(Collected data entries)
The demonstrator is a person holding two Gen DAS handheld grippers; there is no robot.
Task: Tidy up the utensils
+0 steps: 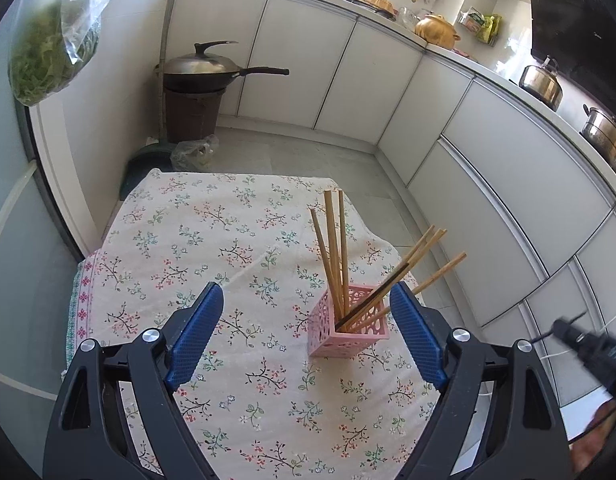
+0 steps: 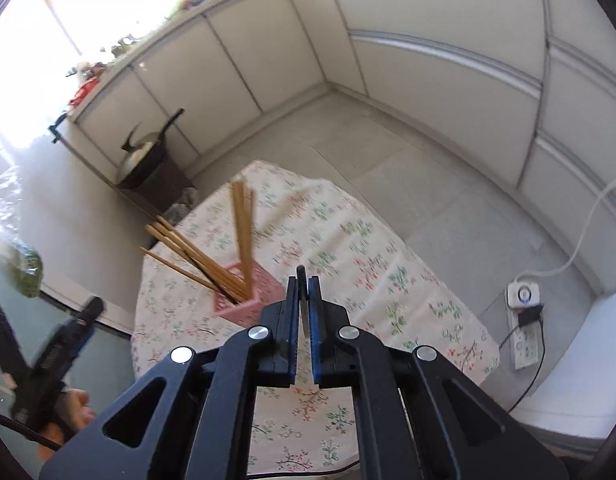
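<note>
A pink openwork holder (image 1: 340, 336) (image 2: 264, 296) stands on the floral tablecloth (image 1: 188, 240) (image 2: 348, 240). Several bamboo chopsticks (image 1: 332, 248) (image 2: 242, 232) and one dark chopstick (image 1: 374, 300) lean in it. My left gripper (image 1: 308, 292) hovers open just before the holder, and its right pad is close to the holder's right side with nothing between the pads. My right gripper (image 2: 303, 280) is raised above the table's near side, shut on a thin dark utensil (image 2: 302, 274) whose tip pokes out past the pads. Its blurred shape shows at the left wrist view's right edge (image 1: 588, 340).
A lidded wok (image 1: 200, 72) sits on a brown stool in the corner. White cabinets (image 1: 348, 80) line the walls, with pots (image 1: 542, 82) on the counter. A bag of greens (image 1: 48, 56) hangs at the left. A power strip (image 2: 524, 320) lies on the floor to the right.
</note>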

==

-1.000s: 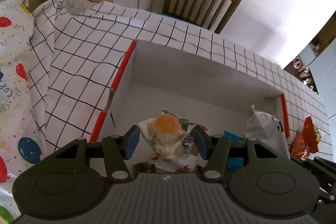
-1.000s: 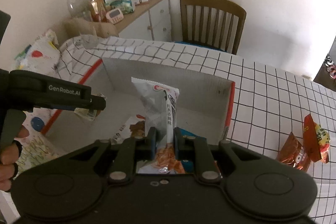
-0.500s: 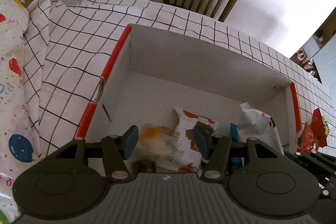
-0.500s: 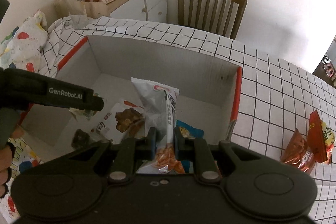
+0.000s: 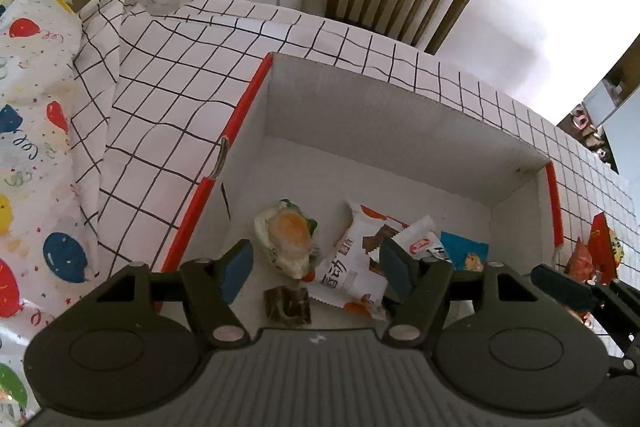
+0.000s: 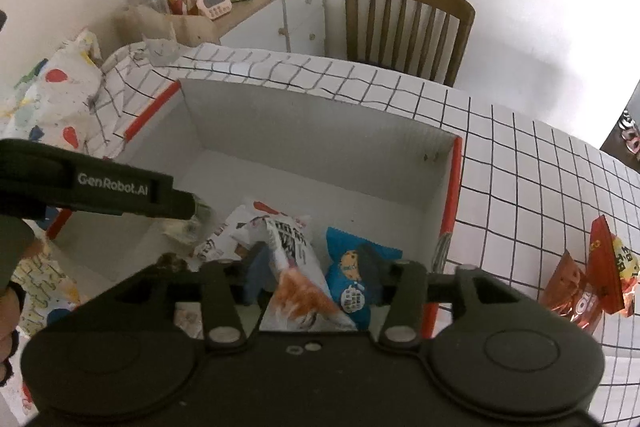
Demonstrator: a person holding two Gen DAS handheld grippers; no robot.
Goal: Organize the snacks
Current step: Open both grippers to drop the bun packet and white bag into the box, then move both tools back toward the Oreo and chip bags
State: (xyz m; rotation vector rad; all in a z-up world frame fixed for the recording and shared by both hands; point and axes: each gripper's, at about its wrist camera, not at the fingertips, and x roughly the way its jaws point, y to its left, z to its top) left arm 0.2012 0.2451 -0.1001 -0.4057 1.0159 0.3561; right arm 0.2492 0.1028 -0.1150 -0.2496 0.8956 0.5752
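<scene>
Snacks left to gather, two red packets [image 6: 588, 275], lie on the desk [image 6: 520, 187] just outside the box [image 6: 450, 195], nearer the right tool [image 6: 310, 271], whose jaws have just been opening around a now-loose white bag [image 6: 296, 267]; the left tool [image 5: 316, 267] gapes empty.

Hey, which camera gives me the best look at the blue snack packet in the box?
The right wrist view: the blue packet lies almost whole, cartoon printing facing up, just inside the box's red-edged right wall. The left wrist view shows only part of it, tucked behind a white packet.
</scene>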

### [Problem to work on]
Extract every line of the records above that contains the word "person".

### [Problem solution]
The demonstrator is a person holding two Gen DAS handheld grippers; there is no robot.
Demonstrator: a person holding two Gen DAS handheld grippers; no robot.

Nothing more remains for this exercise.